Results and Discussion

Histones are recycled with their PTMs at replication forks

We tracked newly synthesized and parental histones by quantitative mass spectrometry immediately after their deposition behind the replication fork using nascent chromatin capture (NCC). In NCC, biotin-dUTP labeling of newly replicated DNA and cross-linking of associated proteins allow the isolation of nascent chromatin (Supplemental Fig. S1A,B; Alabert et al. 2014). We combined NCC with pulsed SILAC (stable isotope labeling with amino acids in cell culture) to differentiate newly synthesized histones (heavy) and old recycled histones (light) (Fig. 1A; Scharf et al. 2009). The nascent chromatin purified by NCC contained approximately equal amounts of new and old histones (Fig. 1B). The slight overrepresentation of old histones likely reflects a contribution of recycled light amino acids during histone biosynthesis (Scharf et al. 2009; Xu et al. 2012; Zee et al. 2012). Thus, chromatin is reassembled by a combination of recycled parental histones and newly synthesized ones.

Figure 1.

Figure 1.

Histones are recycled together with their modifications on newly replicated DNA. (A) Experimental design. Cells were synchronized by thymidine and released in heavy SILAC medium. Newly replicated DNA was labeled with b-dUTP and isolated on streptavidin beads by NCC (Supplemental Fig.

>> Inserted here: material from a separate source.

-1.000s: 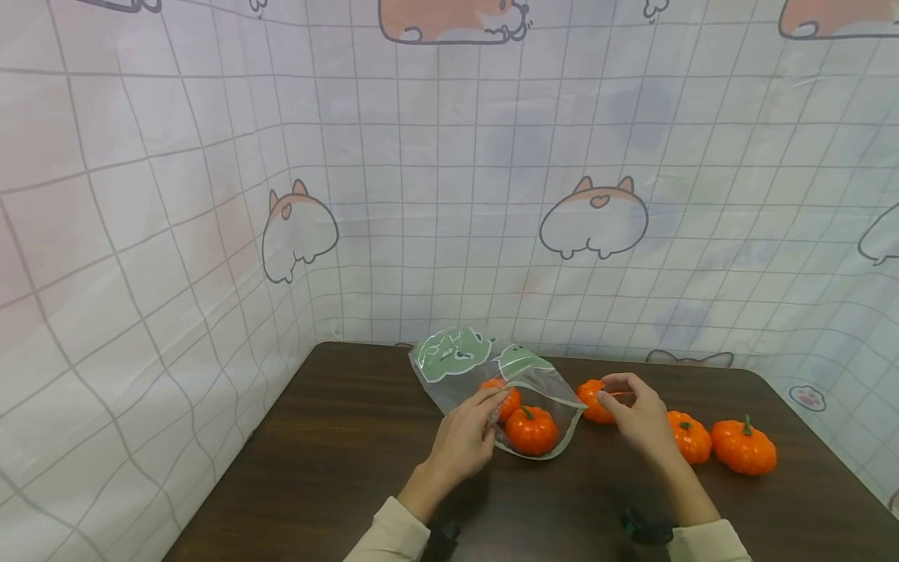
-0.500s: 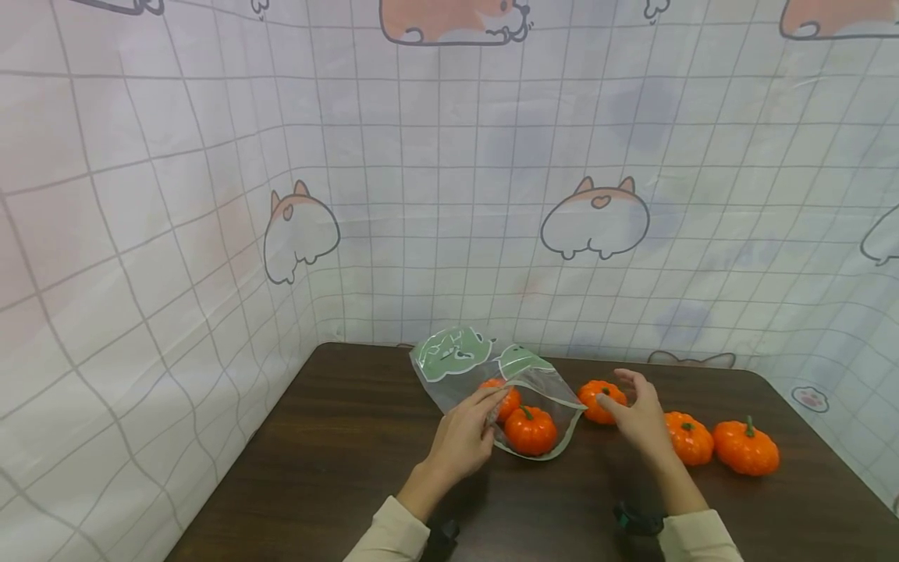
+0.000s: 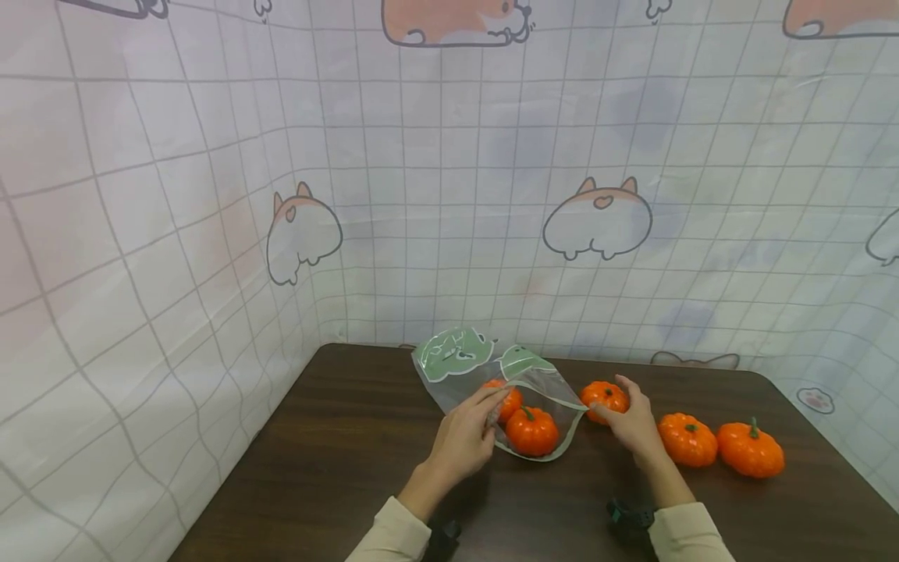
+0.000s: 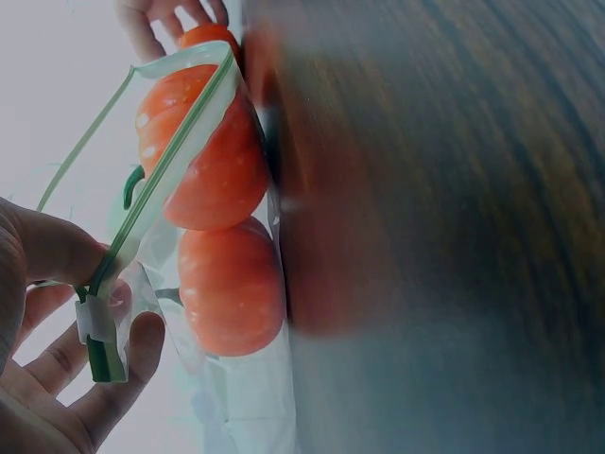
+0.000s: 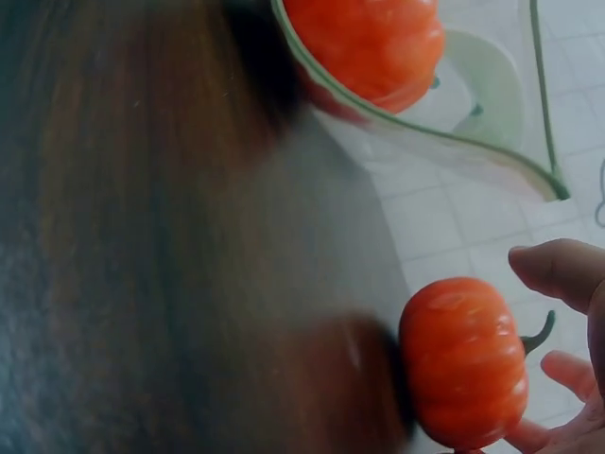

S1A). (B) Proportion of new and old histones on nascent chromatin. The dotted line indicates theoretical values. (C) Overview of how histone PTMs in nascent chromatin distribute on new and old histones. The mean of nine independent biological experiments is shown (n = 9). Old histones are mainly methylated (me), while new ones are acetylated (ac). Only shared marks are labeled. For values for all identified PTMs, see Supplemental Figure S1C. (DF) Modifications on new (blue) and old (orange) histone H3 and H4 in nascent chromatin shown as a percentage of heavy or light peptides, respectively. The H4 amino acid 4–17 (aa4–17) peptide contains K5, K8, K12, and K16. (Un) Unmodified; (ac) acetylated; (ac2) diacetylated; (ac3) triacetylated; (ac4) quadriacetylated; (me1) monomethylated; (me2) dimethylated; (me3) trimethylated. K27/K36me1 is resolved in Supplemental Figure S1, E and F.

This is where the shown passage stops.